Federal Court Decisions

Decision Information

Decision Content

Date: 20171023


Docket: T-2092-16

Citation: 2017 FC 943

Ottawa, October 23, 2017

PRESENT:     The Honourable Mr. Justice Zinn

BETWEEN:

DARCY DWAYNE LIEN

Applicant

and

ATTORNEY GENERAL OF CANADA

Respondent

JUDGMENT AND REASONS

[1]               This is a judicial review of a decision of the Appeal Board of the Appeal Panel of the Veterans Review and Appeal Board [Appeal Panel] which confirmed the decision of the Entitlement Review Panel [Review Panel] to grant Kimberley Lien a two-fifths disability entitlement under the Canadian Forces Members and Veterans Re-establishment and Compensation Act S.C. 2005, c. 21.

[2]               This application is brought by Ms. Lien’s spouse, because Ms. Lien died by suicide on December 27, 2015.

[3]               The application is granted because the decision fails to meet the test of “justification, transparency and intelligibility within the decision-making process” as dictated by the Supreme Court of Canada in Dunsmuir v New Brunswick, [2008] 1 SCR 190, 2008 SCC 9, at para 47.

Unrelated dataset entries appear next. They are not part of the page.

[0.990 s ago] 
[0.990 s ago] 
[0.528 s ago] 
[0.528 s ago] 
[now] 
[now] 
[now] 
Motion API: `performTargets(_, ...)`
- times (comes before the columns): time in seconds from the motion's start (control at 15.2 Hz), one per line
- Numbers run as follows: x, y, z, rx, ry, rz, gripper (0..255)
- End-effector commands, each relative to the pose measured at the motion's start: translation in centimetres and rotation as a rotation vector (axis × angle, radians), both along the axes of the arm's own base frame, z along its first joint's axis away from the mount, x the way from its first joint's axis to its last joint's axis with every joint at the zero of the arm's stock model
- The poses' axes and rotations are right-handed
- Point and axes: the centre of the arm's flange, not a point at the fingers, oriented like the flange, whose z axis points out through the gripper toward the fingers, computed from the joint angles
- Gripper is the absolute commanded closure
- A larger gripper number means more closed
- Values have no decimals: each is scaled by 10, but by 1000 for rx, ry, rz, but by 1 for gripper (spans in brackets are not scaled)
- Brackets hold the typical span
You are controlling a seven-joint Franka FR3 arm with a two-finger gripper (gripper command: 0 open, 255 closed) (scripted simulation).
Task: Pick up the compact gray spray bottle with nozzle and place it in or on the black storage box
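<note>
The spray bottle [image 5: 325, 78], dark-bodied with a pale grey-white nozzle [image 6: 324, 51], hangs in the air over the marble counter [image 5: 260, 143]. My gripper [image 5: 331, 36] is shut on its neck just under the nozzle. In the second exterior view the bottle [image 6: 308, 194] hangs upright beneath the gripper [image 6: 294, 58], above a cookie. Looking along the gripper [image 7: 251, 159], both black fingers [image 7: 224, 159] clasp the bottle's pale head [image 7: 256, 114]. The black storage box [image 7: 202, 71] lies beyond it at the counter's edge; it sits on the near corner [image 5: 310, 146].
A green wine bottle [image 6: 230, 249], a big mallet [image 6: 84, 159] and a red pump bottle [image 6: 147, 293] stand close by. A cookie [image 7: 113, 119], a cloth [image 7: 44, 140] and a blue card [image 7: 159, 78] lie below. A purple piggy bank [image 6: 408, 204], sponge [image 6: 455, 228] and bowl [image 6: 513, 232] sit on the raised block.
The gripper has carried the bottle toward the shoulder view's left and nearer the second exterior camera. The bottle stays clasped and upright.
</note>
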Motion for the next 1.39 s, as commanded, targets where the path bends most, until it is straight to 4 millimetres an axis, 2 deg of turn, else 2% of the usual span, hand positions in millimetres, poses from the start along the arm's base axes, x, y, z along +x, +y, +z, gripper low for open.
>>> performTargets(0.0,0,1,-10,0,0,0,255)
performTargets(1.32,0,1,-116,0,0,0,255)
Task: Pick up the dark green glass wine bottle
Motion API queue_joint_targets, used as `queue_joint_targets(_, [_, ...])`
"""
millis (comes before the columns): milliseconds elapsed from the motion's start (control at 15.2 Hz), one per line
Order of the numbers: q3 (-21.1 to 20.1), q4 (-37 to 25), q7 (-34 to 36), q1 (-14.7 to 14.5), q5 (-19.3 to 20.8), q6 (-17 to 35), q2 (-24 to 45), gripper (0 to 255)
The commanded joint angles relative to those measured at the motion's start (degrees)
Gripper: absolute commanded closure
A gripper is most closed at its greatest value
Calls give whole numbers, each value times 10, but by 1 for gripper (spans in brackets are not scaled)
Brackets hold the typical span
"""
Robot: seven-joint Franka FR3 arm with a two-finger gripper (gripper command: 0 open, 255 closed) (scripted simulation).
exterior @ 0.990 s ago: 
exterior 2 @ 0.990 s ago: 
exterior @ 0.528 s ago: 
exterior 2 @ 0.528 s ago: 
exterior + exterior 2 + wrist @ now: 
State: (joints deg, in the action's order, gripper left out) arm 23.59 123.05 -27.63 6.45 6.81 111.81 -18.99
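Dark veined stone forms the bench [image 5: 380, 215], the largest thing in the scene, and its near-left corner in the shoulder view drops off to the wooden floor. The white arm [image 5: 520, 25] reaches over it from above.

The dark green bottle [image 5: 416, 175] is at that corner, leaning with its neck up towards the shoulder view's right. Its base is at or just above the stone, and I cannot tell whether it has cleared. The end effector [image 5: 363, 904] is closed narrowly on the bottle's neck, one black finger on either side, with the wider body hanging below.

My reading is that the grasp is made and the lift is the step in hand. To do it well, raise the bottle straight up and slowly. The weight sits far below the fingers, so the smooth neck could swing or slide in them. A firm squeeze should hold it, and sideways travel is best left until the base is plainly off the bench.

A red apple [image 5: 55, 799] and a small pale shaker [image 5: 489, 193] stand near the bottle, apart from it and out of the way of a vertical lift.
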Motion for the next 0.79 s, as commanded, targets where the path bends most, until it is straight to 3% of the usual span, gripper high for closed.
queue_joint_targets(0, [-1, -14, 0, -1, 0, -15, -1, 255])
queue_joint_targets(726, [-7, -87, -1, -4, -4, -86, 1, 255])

[4]               Ms. Lien served in the Canadian Armed Forces [CAF] from July 31, 2009 until November 17, 2013, when she was medically discharged as a result of post-traumatic stress disorder, major depressive disorder, and anxiety disorder [collectively, the Conditions]. 

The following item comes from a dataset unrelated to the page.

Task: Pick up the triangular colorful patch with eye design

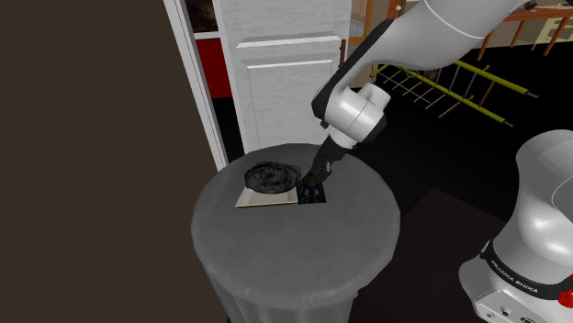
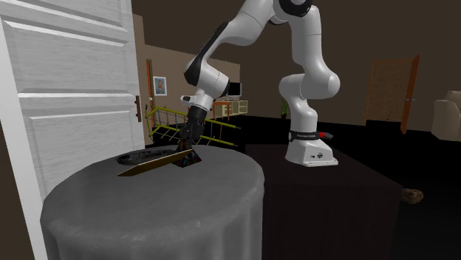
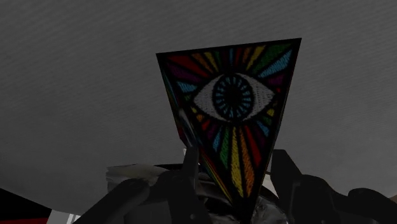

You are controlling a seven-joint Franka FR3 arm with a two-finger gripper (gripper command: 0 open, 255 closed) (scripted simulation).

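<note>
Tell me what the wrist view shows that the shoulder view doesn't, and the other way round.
Wrist view: the patch up close, a triangle with a white eye and rainbow rays on black. Shoulder view: the white arm bending down from above, a dark round object beside the patch, and a white door behind. Both: the patch, the black gripper at it, and the grey table.

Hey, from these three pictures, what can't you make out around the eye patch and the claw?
1. One edge of the patch, wrist view: partly behind the claw.
2. Its design, shoulder view: too small, covered by the claw.
3. Whether the claw grips the patch: unclear in every view.
4. What the dark round thing on the table is, both exterior views: too dim.
</note>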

[5]               At the time Ms. Lien was accepted into the CAF, it was understood that she had suffered from “symptoms” of “depression and anxiety” in the past, but that these conditions were “not significant enough to impact her acceptance in the military and her participation in basic training.”

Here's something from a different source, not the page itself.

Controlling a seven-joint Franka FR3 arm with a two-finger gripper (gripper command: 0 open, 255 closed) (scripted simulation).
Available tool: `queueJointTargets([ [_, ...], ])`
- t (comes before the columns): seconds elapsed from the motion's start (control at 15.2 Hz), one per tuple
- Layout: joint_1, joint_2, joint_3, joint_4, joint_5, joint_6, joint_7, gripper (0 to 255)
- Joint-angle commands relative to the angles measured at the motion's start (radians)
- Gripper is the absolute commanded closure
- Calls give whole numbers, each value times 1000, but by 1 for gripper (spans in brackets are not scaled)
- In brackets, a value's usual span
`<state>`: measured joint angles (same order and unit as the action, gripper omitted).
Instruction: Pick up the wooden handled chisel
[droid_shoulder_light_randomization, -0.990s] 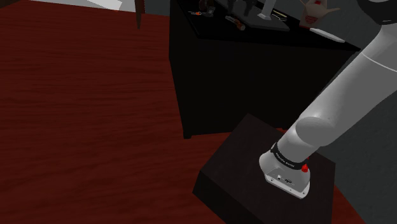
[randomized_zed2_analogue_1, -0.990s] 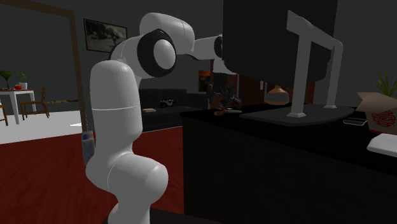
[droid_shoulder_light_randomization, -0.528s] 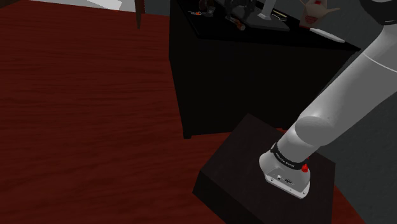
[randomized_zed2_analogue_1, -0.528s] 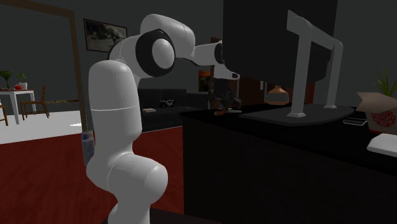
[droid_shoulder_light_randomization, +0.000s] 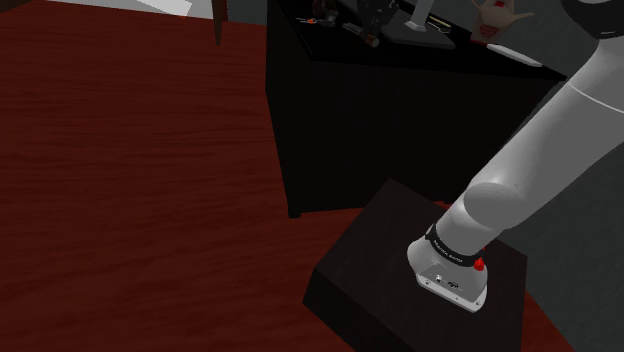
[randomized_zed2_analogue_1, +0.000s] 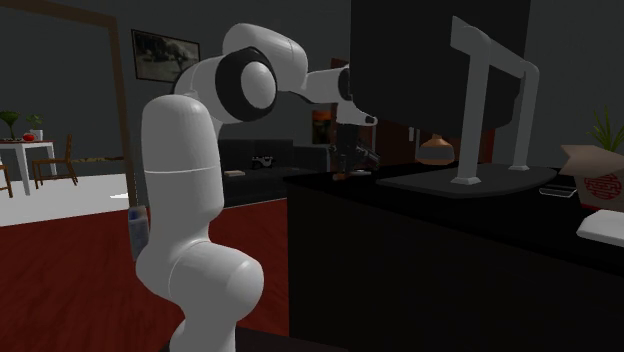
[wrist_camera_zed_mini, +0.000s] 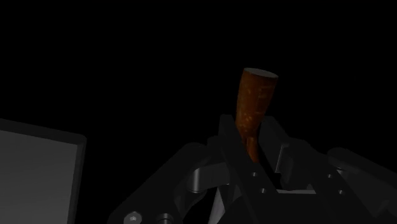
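The shoulder view looks steeply down from high beside the black box stand (droid_shoulder_light_randomization: 400, 275), across the red-brown wooden floor (droid_shoulder_light_randomization: 130, 180) to the black worktop (droid_shoulder_light_randomization: 400, 100). The second exterior view stands low, near the white arm (randomized_zed2_analogue_1: 180, 200), level with that worktop's top. The wrist view looks along the black two-finger tool (wrist_camera_zed_mini: 251, 135), close on the brown-handled chisel (wrist_camera_zed_mini: 256, 98).

Big black monitor (randomized_zed2_analogue_1: 435, 55) close beside the end effector (randomized_zed2_analogue_1: 351, 165), open space toward the red floor (randomized_zed2_analogue_1: 60, 270).
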<state>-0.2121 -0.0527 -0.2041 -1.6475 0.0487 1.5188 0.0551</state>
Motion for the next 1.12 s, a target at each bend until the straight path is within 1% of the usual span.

[6]               While in the CAF, two events occurred that either cause the Conditions, or aggravated her previous symptoms. 

[7]               Ms. Lien’s former boyfriend, also a member of the CAF, committed suicide by hanging in February 2010.  After his death, Ms. Lien provided information and text messages he had sent to her to the Military Police.  It was agreed that this information would be kept strictly confidential.  However, contrary to the agreement, it was not treated as it ought to have been and Ms. Lien’s superiors and fellow CAF members quickly became aware of the information she provided.  Ms. Lien described that serious impact on her ability to cope that this breached caused.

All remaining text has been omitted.